The designated area also includes four historic quarters with some timber-framed buildings. And there's an old bridge. The core zone is not that large. I found it a bit similar to Strasbourg, though smaller. The best surprise I got from the cathedral's interior - behind the austere walls there's a wonderful blue glow in the exuberant gothic interior. I so wanted to be critical of Albi, but it really is worth a short detour.
Hubert Scharnagl (Austria):
'Well, just another Gothic cathedral on the list', I thought when we added Albi to our itinerary for June 2013. But when I had a first look into the nomination documents and saw the photos of the interior of the cathedral, I realized that it might be more interesting than it appeared at first sight. And indeed, Albi turned out to be a rewarding detour. The opulent interior decoration of the cathedral is amazing: the rood-screen of limestone with plenty of statues, the carved choir and the frescoes in the nave. The entire length of the ceiling (about 100 metres) is covered with paintings in deep blue as main colour. I can not remember a cathedral, where I gazed longer and more intensively at the ceiling as in Albi. But the highlight was the large painting of the Last Judgement (photo shows a detail). The garish depiction of Heaven, Perdition, and Hell must have been awe-inspiring for the worshippers.

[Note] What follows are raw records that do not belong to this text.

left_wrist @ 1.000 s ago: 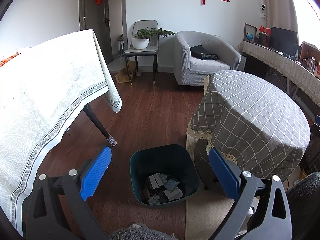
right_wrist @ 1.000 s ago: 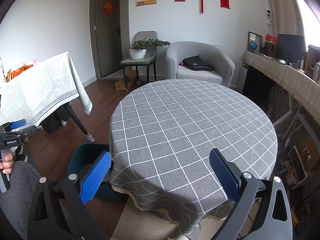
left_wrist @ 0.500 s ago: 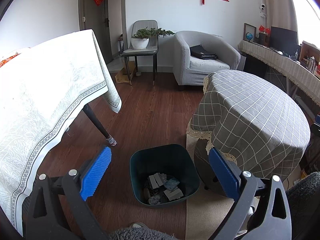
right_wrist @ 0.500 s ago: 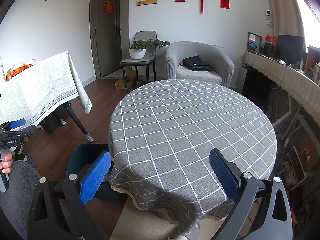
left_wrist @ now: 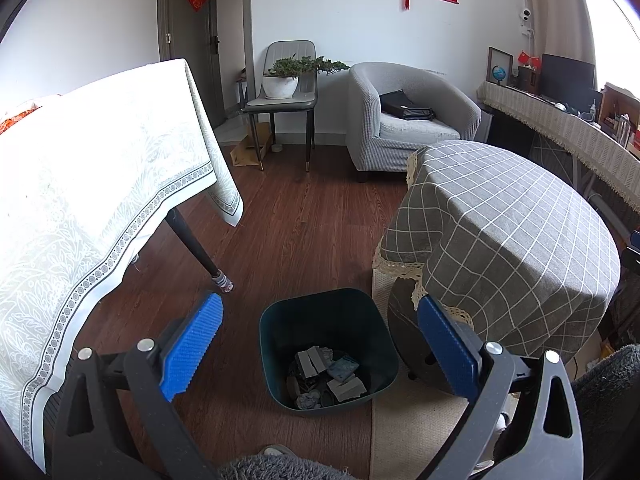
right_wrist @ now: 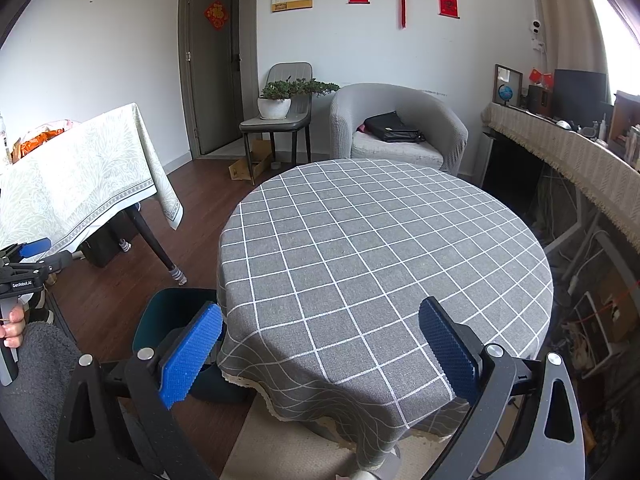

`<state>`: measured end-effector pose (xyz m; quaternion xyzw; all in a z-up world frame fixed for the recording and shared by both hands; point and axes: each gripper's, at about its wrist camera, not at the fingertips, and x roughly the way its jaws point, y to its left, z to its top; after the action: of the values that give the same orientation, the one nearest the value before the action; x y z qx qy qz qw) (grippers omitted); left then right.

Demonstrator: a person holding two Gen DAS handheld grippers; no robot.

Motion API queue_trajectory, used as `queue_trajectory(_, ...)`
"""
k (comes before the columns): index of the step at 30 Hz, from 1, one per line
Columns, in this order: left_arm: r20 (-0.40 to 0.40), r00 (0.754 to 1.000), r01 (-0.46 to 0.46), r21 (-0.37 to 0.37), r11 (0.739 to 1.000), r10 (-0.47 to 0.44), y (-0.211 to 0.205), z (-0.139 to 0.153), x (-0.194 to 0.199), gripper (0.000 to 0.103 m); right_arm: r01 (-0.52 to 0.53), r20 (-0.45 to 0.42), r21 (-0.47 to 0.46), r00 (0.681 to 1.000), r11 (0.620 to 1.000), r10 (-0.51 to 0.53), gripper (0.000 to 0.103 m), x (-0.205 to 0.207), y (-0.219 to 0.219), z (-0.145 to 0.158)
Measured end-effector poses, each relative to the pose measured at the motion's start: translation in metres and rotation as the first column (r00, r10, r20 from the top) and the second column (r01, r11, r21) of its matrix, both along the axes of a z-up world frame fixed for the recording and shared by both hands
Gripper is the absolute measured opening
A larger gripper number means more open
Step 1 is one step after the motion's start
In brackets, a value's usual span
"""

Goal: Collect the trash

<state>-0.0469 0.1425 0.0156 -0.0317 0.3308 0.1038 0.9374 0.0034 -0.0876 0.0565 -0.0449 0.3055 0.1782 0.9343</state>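
Round counter (right_wrist: 380, 248) w/ grey checked cloth sits ahead of the right gripper (right_wrist: 320, 350), jaws spread, nothing btwn them. Dark green bin (left_wrist: 326, 350) on the floor lies btwn the left gripper (left_wrist: 320, 346) jaws, also spread wide & empty. Trash (left_wrist: 326, 376), grey scraps, lies in the bin's bottom.
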Motion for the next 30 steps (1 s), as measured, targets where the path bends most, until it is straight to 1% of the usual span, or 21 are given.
queue_trajectory(30,-0.001,1.000,0.002,0.001,1.000,-0.002,-0.0011,0.0001,0.0005,0.100,0.009,-0.002,-0.009,1.000,1.000,-0.009,0.100,-0.0029,0.0007,0.0038)
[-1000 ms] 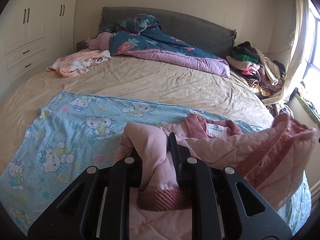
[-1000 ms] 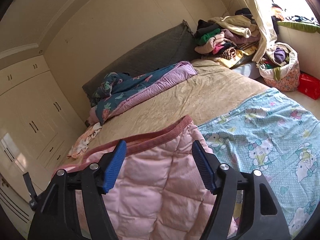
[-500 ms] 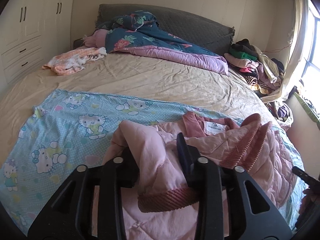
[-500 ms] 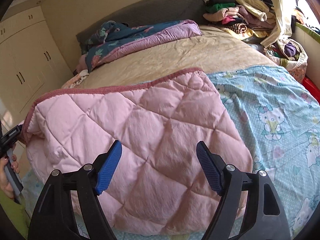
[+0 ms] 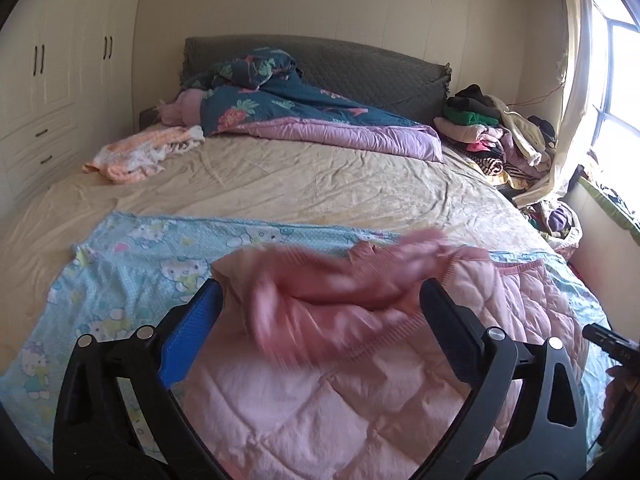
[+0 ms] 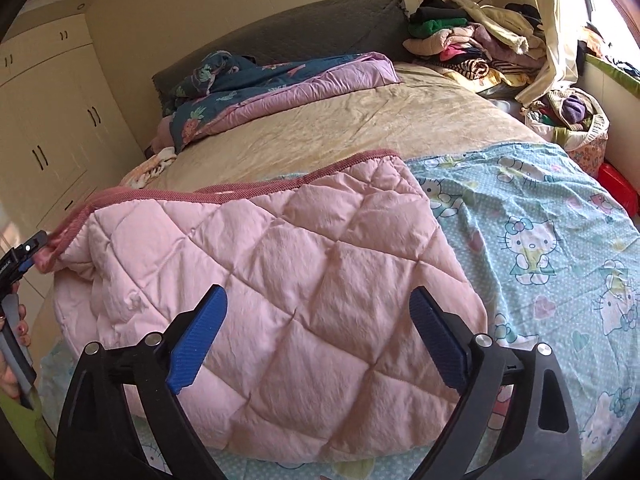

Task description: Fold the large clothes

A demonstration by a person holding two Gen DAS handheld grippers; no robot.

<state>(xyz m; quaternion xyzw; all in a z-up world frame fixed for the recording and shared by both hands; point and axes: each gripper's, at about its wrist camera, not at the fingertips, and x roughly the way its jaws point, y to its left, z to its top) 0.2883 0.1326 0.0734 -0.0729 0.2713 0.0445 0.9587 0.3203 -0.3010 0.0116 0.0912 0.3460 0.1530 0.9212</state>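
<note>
A pink quilted jacket (image 5: 360, 392) with a ribbed darker-pink hem lies folded on a light-blue cartoon-cat sheet (image 5: 132, 264) at the near end of the bed. My left gripper (image 5: 320, 292) is opening wide. The jacket's sleeve (image 5: 328, 280) shows as a blur between its blue pads, free of both. In the right wrist view the jacket (image 6: 280, 248) fills the middle, quilted side up. My right gripper (image 6: 318, 300) hovers just above it, jaws opening, pads pressing on nothing. The left gripper's tip (image 6: 20, 256) shows at the jacket's ribbed corner.
A rumpled dark floral and purple duvet (image 5: 312, 120) lies by the grey headboard (image 5: 360, 64). An orange-white towel (image 5: 140, 152) sits far left. A clothes heap (image 6: 472, 44) and a cloth basket (image 6: 576, 120) stand right of the bed, cream wardrobes (image 6: 52, 128) left.
My left gripper was shut on the pink sleeve; it has opened wide and the sleeve drops away. My right gripper has sunk toward the jacket and spread wider. The jacket's half now lies folded over.
</note>
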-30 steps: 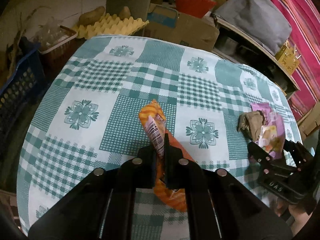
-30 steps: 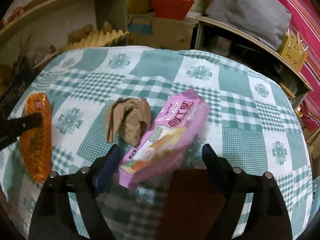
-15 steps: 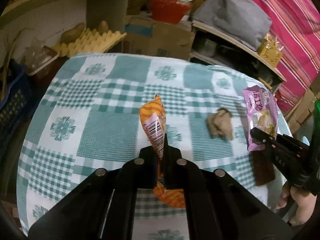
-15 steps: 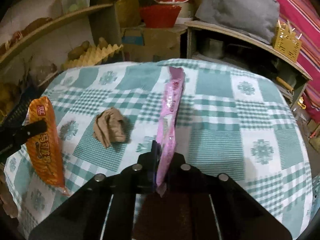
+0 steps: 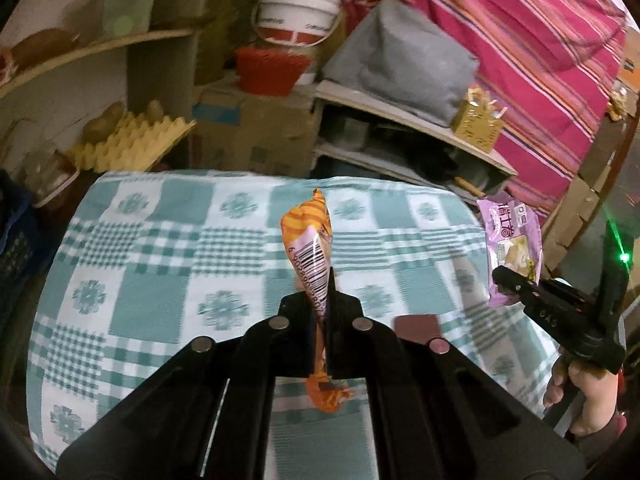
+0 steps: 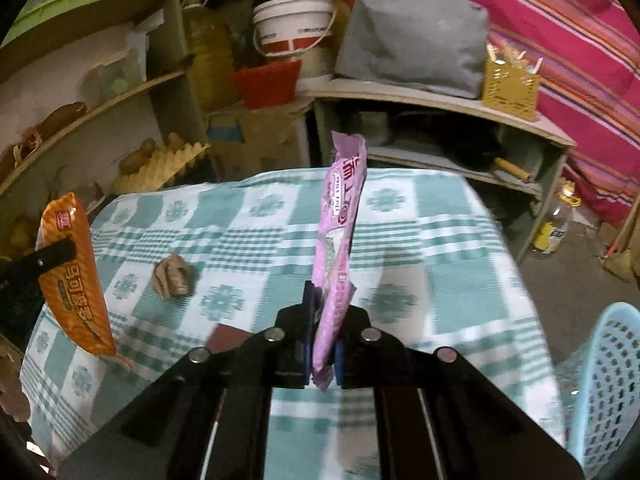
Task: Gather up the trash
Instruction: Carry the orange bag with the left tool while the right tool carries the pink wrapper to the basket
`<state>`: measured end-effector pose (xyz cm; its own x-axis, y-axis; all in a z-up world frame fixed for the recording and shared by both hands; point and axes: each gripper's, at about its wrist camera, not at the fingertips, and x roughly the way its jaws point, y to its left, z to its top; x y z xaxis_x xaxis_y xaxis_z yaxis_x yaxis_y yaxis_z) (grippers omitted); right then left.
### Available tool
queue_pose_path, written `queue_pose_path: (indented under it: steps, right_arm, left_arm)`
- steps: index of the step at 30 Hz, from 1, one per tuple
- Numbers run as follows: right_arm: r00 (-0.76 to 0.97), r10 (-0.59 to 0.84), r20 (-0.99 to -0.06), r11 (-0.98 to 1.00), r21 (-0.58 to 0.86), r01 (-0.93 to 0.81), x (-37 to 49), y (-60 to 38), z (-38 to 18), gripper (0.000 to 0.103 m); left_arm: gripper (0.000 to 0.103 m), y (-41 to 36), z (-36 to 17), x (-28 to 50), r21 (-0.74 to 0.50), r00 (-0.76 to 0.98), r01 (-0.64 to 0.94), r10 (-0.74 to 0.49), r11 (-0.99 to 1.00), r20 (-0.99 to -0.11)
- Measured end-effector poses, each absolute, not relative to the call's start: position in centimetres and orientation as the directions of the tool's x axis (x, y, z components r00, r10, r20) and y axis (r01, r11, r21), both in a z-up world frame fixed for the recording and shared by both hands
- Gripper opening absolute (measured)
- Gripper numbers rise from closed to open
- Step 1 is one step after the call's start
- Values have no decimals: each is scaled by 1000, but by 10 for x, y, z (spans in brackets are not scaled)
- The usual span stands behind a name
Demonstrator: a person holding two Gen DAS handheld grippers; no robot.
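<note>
My left gripper (image 5: 320, 300) is shut on an orange snack wrapper (image 5: 310, 248) and holds it upright above the checked tablecloth (image 5: 160, 264). The wrapper also shows at the left of the right wrist view (image 6: 76, 276). My right gripper (image 6: 322, 320) is shut on a pink snack wrapper (image 6: 340, 232), held upright above the table. It shows at the right of the left wrist view (image 5: 510, 248). A crumpled brown paper ball (image 6: 172, 276) lies on the cloth, left of the right gripper.
A light blue perforated basket (image 6: 608, 384) stands off the table's right edge. Behind the table are shelves with a grey cushion (image 6: 412, 36), a white bucket (image 6: 292, 24), a red basket (image 6: 266, 82) and yellow egg trays (image 6: 160, 164).
Both grippers have lifted higher with their wrappers and pulled back from the table. The right gripper closed on the pink wrapper a second ago and raised it upright.
</note>
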<state>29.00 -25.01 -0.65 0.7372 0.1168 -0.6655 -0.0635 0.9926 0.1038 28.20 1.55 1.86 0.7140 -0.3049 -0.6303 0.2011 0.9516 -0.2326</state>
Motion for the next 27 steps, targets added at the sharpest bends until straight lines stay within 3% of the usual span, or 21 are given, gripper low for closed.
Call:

The tall and largely undecorated outer walls look more like a fortress than a cathedral and – like almost every other building in the old city – are built of red brick. Actually, the WHS is named "Episcopal CIty of Albi" and comprises also the Palais de la Berbie, some quarters of the medieval city, and the Pont-Vieux. The panorama of the entire WHS can best be admired from the opposite bank of the Tarn. The inclusion of the former bishop's palace seems reasonable, as it forms a harmonious complex with the cathedral. But the surrounding medieval quarters are similar to other historic towns. Nevertheless, we enjoyed to stroll through the narrow streets with half-timbered houses. In the evening there were only a few tourists and some locals, a pleasant change from the crowded Carcassonne that we had visited two days before.
Today, the Palace de la Berbie houses the Toulouse-Lautrec museum. I would recommend a visit only if one is interested in the work of this artist, the interior is adapted to the use as a museum and there is not much that is reminiscent of the former use.
Yes, Albi is just another example of an already well-represented category on the World Heritage List. But if Albi was the last Gothic cathedral that got an inscription, the list has a worthy end.
Date posted: April 2014 Clyde (Malta):
I visited this WHS in February 2014. I would definitely recommend anyone a visit and if you have the time it wouldn't be a bad idea to spend the night there. The main highlight of the city is the huge and peculiar red brick cathedral that is visible from almost every part of town. The exterior resembles that of a castle or a fort and it is said to be the largest building in the world that is almost entirely made out of bricks. However the real treat is the interior of the cathedral. The WHS list includes far too many cathedrals and churches and is especially true in France! However, the interior of this church alone to me is definitely worth the inscription. The adjacent episcopal ensemble is now an excellent museum also worth visiting. The timber houses in the city centre and the enormous bridges on the Tarn River did remind me of Strasbourg too but on a much smaller scale. There is a small cloister right in the middle of Albi with a quiet courtyard where you can sit down and relax. A few steps away then, there is an exquisite tea shop called Au Moulin A Cafe which I highly recommend. They serve an excellent lunch menu with local products and home-made goodies that are worth the trip alone (at a reasonable price too!). For those who love tasting wine, do try the Gaillac red wine! A useful tip for anyone visiting by car: once you arrive near the cathedral parking, don't let the high gradient put you off; do drive downhill beneath the bridge, as parking there is free of charge! Don't worry, you have sweat your way back uphill ... there are a few steps that lead to the rear of the cathedral in no time!